My guess would be that the actuator that can move the ends of the fibers the most is the strongest for damping, and modeling might be the easiest way to determine that.
I very much suspect you're right Chris! Or follow-up attempt using a broad band injection perhaps is supporting evidence to your suspicions (see LHO:63089) I wonder -- can you describe in a bit more detail what you mean regarding the "modeling" you propose? I know the Glasgow team, and specifically Alan Cumming (and the now departed Borja Sorazu) has done lots of FEA modelling of the full monotlithic system -- see e.g. G2001469. I think he was asking the model different questions, though, about - what's the best Q they've gotten to get an estimate of whether the thermal noise will be good enough for future generations of detectors (the focus of P2000100) - the source of a single fiber's two dimensions of modes (causing what is colloquially referred to as "mode splitting" -- see discussion in G1701332. Note: that's what we're dealing with here: we ITMY MODEs 5 and 6 are the same fiber, and because this fiber's system is so cylindrically symmetric, those to DOF's mode frequencies are only 4 mHz apart). - if they can successfully reproduce the *an*harmonicity of the modes (see e.g. G1700038) From, what I conclude from the Glasgow team's work on these other topics: the FEA model can be quite accurate in what it predicts, but in order to get there they've found that good results are highly dependent on the reality of any given monolithic system -- namely, for Alan's work, he's gathered the exact, real, weld shape informed by careful pictures of the final weld by the on-site welding team, and information from the initial in-air, 2D, fiber profile all folded in to the details into the FEA. As such, I think any *modeling* of the system would likely require such a full FEA of the system, informed by pictures of the welds. And, unfortunately, since we still cannot map in-air measurements of violin modes to in-vacuum values, we don't know exactly *which* fiber system has this problematic mode, so we'd have to blindly make an FEA model for all 4 of the new ITMY fibers. BUT -- Alan already has some semblance of a model of these specific fibers -- see G2002021. So -- I'll reach out to Alan, but if you've got any further clarification on what *you* meant by modelling, let us know! Tagging a few other subsystems in case we trigger anyone else's curiosity...
What I had in mind for the ’easiest way’ of modeling is something like this:
- Use actuator force limits propagated through the suspension response to find how much each actuator can move the PUM and test mass stages (this must exist already)

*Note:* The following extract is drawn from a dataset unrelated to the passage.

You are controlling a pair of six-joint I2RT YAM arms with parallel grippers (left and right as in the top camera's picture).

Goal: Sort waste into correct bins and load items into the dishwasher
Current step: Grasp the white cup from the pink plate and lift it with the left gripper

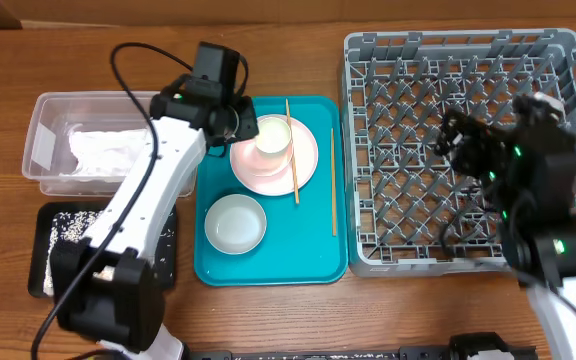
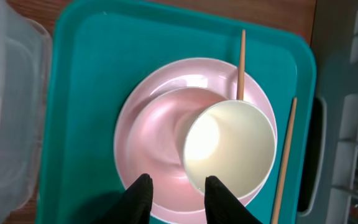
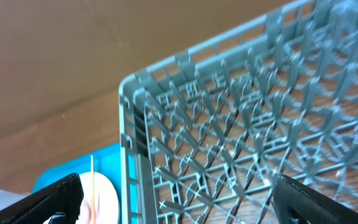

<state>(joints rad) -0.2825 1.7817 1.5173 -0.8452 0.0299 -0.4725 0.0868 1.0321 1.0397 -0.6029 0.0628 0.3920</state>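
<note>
Black fingers (image 2: 138, 202) of the left gripper (image 2: 178, 182) filled the foreground, slightly parted and clamping nothing, poised right at the rim of the cream cup (image 2: 229, 152), which sat on the pink plate (image 2: 126, 134) in the teal tray (image 2: 86, 74). One chopstick (image 2: 242, 62) ran across the plate and behind the cup, while the other chopstick (image 2: 284, 162) lay on the tray just beside the plate. On that same tray sat the pale bowl (image 1: 235, 222). Over on the far side, the right gripper (image 3: 176, 186) hung above the grey dish rack (image 3: 229, 124), jaws spread wide, holding nothing.
</note>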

- Use geometry to find the resulting motion of the ends of the fibers
- Guess: the actuator (or combination thereof) that makes the biggest motion at the fiber end points couples strongest to the violin modes
Maybe it turns out to be more subtle than that, in which case one could resort to higher levels of modeling detail (for example, model the fiber to study the mode’s response to motion of the end points). Or if it’s straightforward to run a full FEA and get the answer, that works too!